If a line of the data below contains the string "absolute", count it, then state the total alone.

Input data:
__________

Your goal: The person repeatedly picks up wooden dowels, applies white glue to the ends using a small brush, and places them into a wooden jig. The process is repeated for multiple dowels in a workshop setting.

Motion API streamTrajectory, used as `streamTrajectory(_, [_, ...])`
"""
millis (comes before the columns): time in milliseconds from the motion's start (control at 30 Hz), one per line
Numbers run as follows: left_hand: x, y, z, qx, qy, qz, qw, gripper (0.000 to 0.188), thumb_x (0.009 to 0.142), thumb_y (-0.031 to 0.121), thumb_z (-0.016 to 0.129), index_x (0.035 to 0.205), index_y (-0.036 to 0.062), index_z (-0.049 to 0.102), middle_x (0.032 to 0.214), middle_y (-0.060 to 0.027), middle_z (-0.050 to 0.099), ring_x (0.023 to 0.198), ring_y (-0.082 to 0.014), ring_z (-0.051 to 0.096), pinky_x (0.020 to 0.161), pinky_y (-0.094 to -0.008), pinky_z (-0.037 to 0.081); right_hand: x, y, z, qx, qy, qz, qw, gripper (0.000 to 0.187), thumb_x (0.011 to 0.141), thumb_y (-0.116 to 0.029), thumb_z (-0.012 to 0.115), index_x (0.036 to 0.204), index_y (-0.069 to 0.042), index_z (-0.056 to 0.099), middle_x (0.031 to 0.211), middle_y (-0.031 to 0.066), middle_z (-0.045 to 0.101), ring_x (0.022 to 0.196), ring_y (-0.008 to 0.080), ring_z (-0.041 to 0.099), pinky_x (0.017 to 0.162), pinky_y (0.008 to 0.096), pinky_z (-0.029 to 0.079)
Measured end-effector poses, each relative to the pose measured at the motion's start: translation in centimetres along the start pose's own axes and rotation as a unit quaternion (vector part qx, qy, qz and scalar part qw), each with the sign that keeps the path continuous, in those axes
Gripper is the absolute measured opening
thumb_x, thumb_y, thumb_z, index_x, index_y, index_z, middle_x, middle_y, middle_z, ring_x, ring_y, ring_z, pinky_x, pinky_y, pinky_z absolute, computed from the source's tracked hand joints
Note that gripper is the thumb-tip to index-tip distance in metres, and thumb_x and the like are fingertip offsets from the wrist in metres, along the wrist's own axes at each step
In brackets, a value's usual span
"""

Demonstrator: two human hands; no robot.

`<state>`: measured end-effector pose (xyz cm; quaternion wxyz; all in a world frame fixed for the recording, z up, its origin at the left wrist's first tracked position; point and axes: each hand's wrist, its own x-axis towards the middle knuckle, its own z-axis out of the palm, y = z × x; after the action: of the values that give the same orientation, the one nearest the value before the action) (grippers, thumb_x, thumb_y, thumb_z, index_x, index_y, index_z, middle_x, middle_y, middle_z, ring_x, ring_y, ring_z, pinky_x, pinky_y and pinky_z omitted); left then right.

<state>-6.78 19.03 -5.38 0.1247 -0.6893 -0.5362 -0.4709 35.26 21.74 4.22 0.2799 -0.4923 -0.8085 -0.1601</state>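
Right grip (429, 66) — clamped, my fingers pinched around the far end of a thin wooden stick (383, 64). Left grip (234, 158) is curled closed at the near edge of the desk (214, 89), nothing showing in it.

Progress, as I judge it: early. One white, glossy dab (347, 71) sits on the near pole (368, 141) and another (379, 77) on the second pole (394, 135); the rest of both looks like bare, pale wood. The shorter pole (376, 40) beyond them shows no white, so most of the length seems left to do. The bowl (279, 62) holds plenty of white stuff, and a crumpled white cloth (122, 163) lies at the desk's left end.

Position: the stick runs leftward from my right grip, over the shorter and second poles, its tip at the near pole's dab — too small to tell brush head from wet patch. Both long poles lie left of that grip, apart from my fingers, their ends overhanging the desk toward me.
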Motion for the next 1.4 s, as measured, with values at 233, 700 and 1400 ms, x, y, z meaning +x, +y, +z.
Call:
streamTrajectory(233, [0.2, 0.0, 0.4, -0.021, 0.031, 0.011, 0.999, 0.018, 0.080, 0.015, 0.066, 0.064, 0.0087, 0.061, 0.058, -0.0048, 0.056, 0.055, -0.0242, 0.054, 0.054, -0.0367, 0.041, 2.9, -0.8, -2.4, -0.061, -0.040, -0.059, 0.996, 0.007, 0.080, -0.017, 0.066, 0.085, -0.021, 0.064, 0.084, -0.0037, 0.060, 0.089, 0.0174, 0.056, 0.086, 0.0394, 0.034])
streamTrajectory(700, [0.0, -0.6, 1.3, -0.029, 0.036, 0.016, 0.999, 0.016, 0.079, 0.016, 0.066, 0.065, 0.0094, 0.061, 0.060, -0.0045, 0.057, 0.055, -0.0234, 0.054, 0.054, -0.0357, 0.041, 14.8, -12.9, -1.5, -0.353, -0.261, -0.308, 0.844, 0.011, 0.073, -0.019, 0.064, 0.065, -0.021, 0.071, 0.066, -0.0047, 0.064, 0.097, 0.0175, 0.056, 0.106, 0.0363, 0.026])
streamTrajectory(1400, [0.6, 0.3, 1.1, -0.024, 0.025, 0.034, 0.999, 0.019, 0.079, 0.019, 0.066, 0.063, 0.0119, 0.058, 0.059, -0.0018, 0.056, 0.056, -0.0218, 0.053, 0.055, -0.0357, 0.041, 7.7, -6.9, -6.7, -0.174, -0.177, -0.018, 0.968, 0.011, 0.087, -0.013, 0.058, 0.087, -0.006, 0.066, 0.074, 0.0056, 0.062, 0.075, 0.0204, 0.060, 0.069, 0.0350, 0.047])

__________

Reply to the exercise: 2